Nolan studied at the National Gallery of Victoria’s School of Art in 1934 and 1936 but educated himself primarily through books on Pablo Picasso, Paul Klee, Henri Matisse and the surrealists. From 1938 he was encouraged and supported by art patrons Sunday and John Reed. Their house, ‘Heide’, in the outer Melbourne suburb of Heidelberg (now Heide Museum of Modern Art), was a meeting place for the avant-garde group known as the Angry Penguins, named after the radical cultural journal. The group included the artists Albert Tucker, Joy Hester, John Perceval and Arthur Boyd. The Angry Penguins sought to modernise Australian art and poetry by adopting spontaneous and visionary processes influenced by surrealism.
In 1940 Nolan held his first solo exhibition in Melbourne, designed sets and costumes for the Ballets Russes production of Icare, and became a founding member of the Contemporary Art Society. Conscripted into the army in 1942, he spent two years in northwestern Victoria, where he painted the local landscape and figures in a powerfully simplified style of intense colour and bold brushwork Dimboola 1942. Deserting the army in 1944, Nolan lived under the assumed name of Robert Murray, and the following year began his iconic series of the bushranger Ned Kelly that portrayed events leading to the much-mythologised outlaw’s demise. In these paintings, Kelly is represented by the forms of his solid black armour. It was Nolan’s most inventive pictorial device, which he superimposes against the Australian landscape in First class marksman 1946 to suggest how stories and myths shape our meanings of place.
Leaving Melbourne in 1947 Nolan trekked across far north Queensland and Fraser Island (Fraser Island 1947) and painted a second historical series on the shipwreck victim Mrs Eliza Fraser. He visited the ravaged landscape of a Mt Isa mine in 1948, painting Pretty Polly Mine. He then travelled to central Australia, where he developed a deep interest in the ill-fated Australian explorers Burke and Wills, who died attempting to cross Australia from south to north, and depicted them in Burke and Wills expedition, ‘Gray sick’ 1949.
In 1948, Kenneth Clark, Slade Professor at Oxford, was visiting Australia and urged Nolan to travel in Europe.
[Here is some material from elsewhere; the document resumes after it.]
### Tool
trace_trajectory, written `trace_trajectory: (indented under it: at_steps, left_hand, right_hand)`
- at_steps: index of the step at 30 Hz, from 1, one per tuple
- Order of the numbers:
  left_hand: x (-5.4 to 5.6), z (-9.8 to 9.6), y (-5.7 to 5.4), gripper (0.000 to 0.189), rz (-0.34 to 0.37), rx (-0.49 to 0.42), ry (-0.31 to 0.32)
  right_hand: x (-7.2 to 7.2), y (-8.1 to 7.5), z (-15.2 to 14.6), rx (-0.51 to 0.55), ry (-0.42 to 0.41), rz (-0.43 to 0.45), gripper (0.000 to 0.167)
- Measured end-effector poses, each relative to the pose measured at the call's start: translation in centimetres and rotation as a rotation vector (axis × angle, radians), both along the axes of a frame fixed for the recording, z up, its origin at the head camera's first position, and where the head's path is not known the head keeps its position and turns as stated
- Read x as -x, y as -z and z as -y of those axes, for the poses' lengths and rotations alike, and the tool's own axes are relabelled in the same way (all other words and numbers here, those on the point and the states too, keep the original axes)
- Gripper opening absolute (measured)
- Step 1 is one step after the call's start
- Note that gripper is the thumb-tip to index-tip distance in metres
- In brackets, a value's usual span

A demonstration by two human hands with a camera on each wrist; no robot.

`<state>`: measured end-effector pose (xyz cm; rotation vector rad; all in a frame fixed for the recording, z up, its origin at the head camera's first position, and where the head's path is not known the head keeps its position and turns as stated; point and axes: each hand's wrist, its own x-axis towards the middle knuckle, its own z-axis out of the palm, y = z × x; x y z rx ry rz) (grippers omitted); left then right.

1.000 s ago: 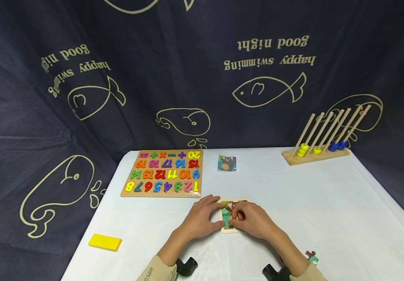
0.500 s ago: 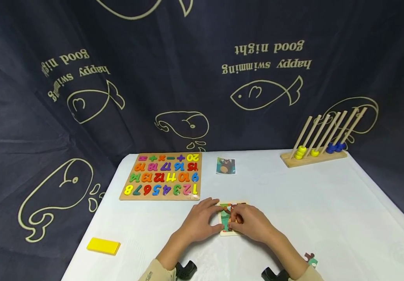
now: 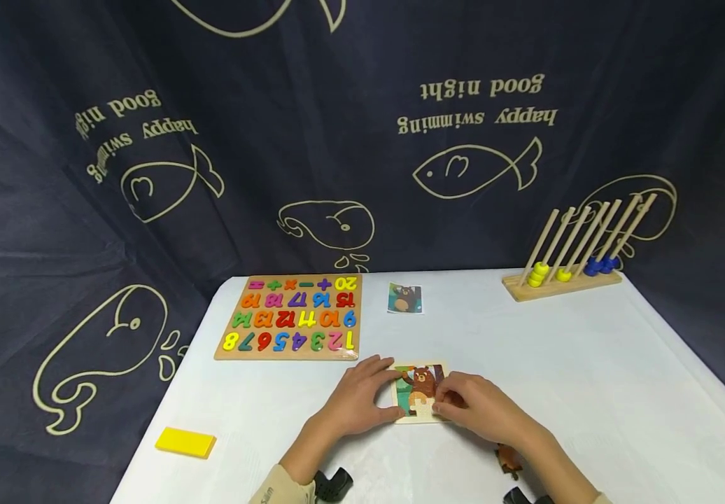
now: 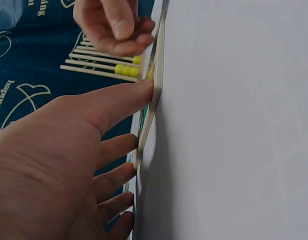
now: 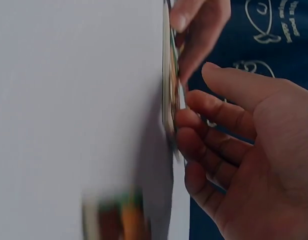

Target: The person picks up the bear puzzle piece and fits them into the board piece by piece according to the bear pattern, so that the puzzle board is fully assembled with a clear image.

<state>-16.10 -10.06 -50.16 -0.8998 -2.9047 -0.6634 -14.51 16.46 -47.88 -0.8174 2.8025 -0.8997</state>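
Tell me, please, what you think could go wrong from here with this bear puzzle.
The loose brown piece lies close by the right forearm in the head view, so the arm might sweep it away. The right hand, at the right side of the puzzle board, could nudge pieces beside the bare patch. If the left hand leaves the board's left edge, the board might slide.
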Motion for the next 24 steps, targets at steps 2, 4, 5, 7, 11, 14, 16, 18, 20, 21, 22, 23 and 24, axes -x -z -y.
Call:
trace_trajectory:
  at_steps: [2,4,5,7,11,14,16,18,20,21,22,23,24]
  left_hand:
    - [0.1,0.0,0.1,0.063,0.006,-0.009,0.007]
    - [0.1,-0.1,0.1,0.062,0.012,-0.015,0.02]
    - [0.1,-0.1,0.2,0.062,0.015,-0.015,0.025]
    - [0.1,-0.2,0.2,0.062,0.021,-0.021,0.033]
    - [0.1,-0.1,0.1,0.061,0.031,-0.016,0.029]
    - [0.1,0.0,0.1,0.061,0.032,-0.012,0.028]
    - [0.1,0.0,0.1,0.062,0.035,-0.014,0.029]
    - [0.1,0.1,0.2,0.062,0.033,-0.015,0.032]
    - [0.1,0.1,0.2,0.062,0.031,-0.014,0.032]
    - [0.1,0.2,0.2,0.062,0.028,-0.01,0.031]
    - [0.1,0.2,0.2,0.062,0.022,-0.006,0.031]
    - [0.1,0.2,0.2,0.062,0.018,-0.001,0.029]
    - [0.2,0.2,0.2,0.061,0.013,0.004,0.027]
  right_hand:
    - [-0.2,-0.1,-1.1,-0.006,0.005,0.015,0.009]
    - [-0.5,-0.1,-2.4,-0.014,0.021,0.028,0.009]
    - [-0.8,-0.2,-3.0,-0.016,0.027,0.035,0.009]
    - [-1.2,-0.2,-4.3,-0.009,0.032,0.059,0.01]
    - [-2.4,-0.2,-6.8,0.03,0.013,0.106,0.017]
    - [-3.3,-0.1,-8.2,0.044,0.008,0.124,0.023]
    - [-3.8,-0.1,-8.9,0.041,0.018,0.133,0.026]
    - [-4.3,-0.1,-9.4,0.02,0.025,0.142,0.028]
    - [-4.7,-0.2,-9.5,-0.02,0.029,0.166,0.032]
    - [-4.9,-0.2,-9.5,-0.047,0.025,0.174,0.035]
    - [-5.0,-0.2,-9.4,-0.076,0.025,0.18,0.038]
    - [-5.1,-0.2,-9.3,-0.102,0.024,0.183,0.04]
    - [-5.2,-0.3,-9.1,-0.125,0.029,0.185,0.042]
Nolan left for London in 1951 and spent extended periods in Greece and the USA. He continued to work on his early subject matter throughout his career, returning almost obsessively to the Kelly Gang, Eliza Fraser and Burke and Wills, for example in Burke 1962. He also worked often as a designer for theatre and opera productions, including Samon et Dalila and The abduction from the Seraglio in 1987 at Covent Garden, London and Il trovatore for the Australian Opera in 1983. Nolan was knighted in 1981 and made an associate member of the Royal Academy of Arts (UK) in 1987 and a companion of the Order of Australia in 1988.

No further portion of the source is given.